Task objective »
Leaving the pictures aside, transcribe the data below exactly.

****************

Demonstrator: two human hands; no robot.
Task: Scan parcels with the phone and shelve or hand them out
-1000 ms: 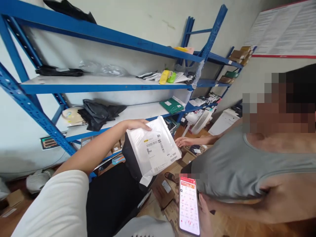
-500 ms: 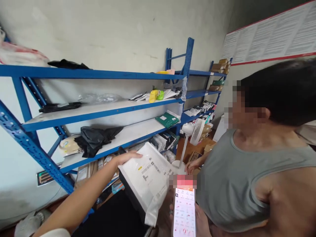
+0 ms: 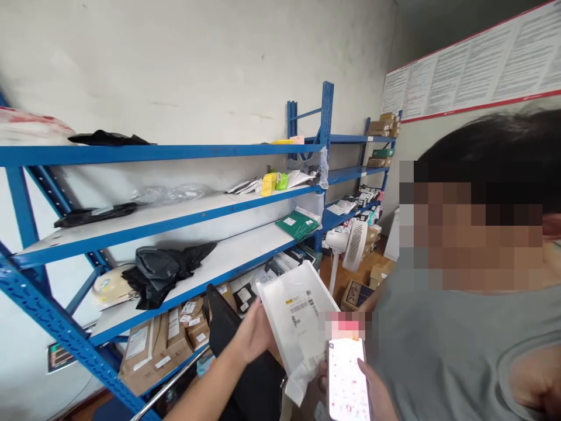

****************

Solution »
Demonstrator: two human hands; no robot.
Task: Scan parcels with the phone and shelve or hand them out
-1000 ms: 
-500 ms: 
+0 ms: 

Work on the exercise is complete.